Lira slowed the motion of her blade once. Just once. Then resumed. "Then she's lucky."

"Not the word I'd use."

"I would," she said. "You haven't seen what it does to someone unlucky."

He didn't ask. She wouldn't answer.

He crouched down beside her instead, watching the path curl out between stone ridges and mountain-shadow.

"Have you seen something like this before?" he asked.

"Parts," she said. "Scattered pieces. Wrong angles buried in tunnels no one charted. Words in stone no one wrote."

"You think it's the same rune?"

Lira shook her head. "I think this one's complete."

He didn't answer.

His mana core hummed beneath his ribs. Still refined. Still holding steady.

But every hour near the rune had added another note to the pulse, something like anticipation. Or hunger.

She sheathed the blade, stood, stretched.

Then. "What are you going to do about her?"

"I don't know yet."

"That's honest," she said, brushing snow from her shoulder. "Don't let it become a habit."

He ignored that.

Mostly.

By the time they regrouped, the wind had shifted. Not stronger. Just sharper. Less mountain-air, more silence.

The kind that meant something was missing, animal noise, tree-branch chatter. Sound that should've been there but wasn't.

Kael noticed it first. "Ridge's quiet."

"No echo," Mekir added, his voice low, like he didn't want to wake the stone.
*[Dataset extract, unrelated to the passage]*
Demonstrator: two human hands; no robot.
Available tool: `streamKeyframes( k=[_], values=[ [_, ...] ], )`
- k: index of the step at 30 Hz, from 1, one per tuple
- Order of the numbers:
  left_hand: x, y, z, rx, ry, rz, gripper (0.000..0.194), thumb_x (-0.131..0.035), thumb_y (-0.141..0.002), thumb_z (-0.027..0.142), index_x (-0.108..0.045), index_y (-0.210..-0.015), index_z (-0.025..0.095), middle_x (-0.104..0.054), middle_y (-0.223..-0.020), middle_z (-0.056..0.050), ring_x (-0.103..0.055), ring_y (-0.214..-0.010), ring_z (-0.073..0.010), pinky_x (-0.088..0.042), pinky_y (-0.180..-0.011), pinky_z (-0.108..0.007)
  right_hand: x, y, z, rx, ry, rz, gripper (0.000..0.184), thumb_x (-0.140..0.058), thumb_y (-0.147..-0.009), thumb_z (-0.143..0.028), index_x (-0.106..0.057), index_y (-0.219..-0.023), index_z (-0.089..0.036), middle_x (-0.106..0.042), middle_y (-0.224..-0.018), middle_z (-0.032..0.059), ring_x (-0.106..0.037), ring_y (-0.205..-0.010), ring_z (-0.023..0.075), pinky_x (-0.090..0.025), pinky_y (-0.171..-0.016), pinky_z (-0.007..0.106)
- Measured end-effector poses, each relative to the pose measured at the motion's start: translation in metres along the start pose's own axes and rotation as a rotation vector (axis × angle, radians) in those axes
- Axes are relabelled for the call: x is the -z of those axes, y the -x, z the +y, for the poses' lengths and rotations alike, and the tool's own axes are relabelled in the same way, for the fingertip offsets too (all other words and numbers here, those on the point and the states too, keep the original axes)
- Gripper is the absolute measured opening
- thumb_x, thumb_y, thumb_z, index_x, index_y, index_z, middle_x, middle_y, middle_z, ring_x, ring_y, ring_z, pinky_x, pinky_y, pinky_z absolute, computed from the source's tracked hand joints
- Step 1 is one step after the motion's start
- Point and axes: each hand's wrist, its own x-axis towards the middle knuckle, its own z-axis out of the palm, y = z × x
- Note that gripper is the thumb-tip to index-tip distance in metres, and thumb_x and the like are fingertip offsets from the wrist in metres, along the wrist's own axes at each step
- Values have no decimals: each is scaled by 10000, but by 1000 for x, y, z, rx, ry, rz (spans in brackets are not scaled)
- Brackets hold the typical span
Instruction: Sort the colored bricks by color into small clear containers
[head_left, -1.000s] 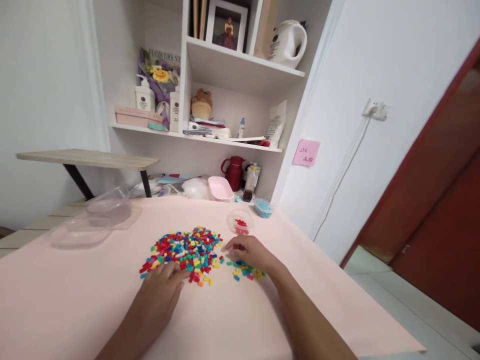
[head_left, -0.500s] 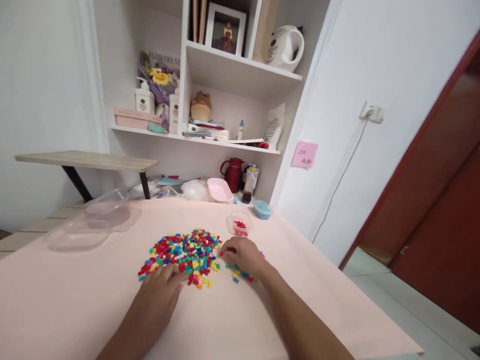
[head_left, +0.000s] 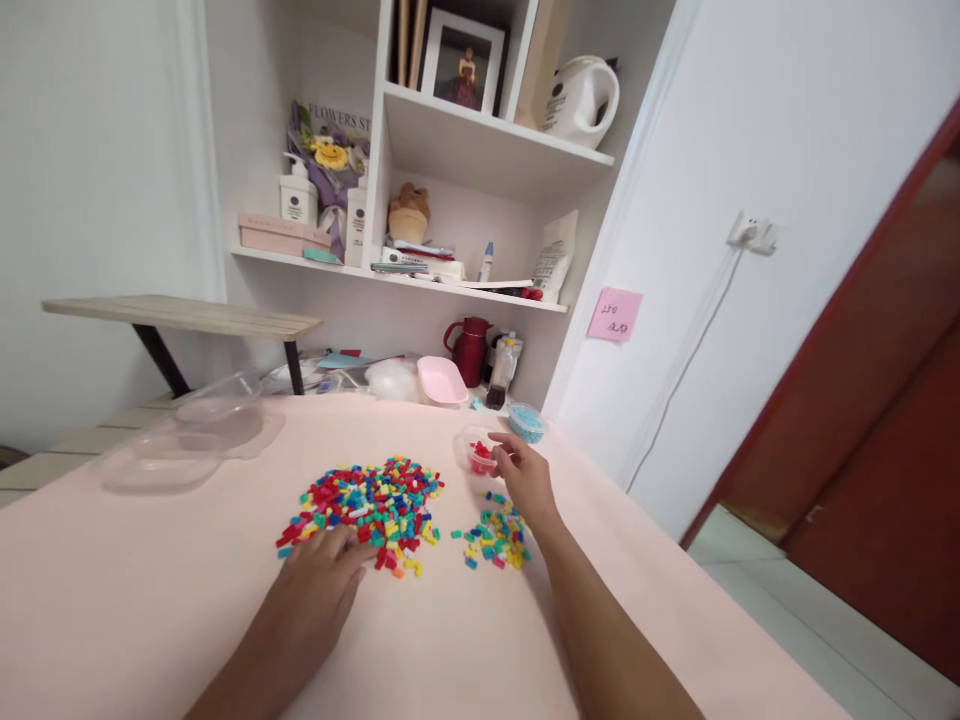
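Small colourful plastic building bricks [head_left: 375, 500] lie in a loose heap in the middle of the table. My left hand [head_left: 326, 562] rests at the heap's near left edge, fingers stretched out and touching the bricks. My right hand [head_left: 521, 475] is at the right rim of a small clear tub [head_left: 463, 455], thumb and forefinger apart over it; no brick shows between them. Inside the tub are several red bricks [head_left: 481, 458]. A smaller scatter of mixed bricks [head_left: 495, 535], mostly yellow, green and blue, lies below my right hand.
Behind the red bricks' tub stands a round tub of light-blue pieces [head_left: 526, 422]. Clear plastic trays [head_left: 161, 465] lie at the left. A pink basin [head_left: 442, 381], a red jug [head_left: 469, 350] and a bottle [head_left: 501, 375] line the back, below the shelves [head_left: 480, 290].
My right hand has moved from the heap's right edge, away and to the right, to the tub of red bricks, uncovering the smaller scatter. My left hand has stayed in place.
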Motion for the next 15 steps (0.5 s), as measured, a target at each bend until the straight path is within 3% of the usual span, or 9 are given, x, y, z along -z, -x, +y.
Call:
streamKeyframes(
  k=[4,8,15],
  values=[
    [2,0,2,6,7,-39,389,-364,-919,218,-689,-1116,297,-655,-1061,-67,-581,-1022,-233,-447,-902,-420,-7,11,-12,18,-48,-179,276,-510,-861,-315,-696,-1021,-189,-657,-757,14,-611,-592,142,-499,-596,265],
    [2,0,1,5,14,-38,395,-350,-926,233,-684,-1128,293,-649,-1047,-68,-571,-1012,-232,-440,-903,-423,-13,19,-24,142,81,-438,202,-561,-847,-243,-742,-928,-204,-696,-834,34,-619,-713,153,-487,-679,263],
    [1,0,0,-5,6,-24,385,-363,-918,225,-691,-1110,290,-648,-1052,-73,-571,-1017,-242,-440,-895,-425,-16,28,-31,229,109,-768,312,-629,-825,-180,-713,-1113,-265,-666,-1011,49,-625,-877,169,-501,-791,272]
  ],
)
"Dead air," Rythe muttered. "Bad omen."

Lindarion took point. Lira to his right. Sylric behind them, already flipping a coin between his fingers. Mekir stayed toward the rear with Derran.

Stitch kept just behind the vanguard, muttering ingredients under his breath.

Luneth joined last.

She didn't look at him.

But she moved close.

Too close for someone who didn't trust her own footing.

He didn't call it out.

He just adjusted pace and let her shadow his left.

No one else said a word.

They began moving east, deeper into the pass.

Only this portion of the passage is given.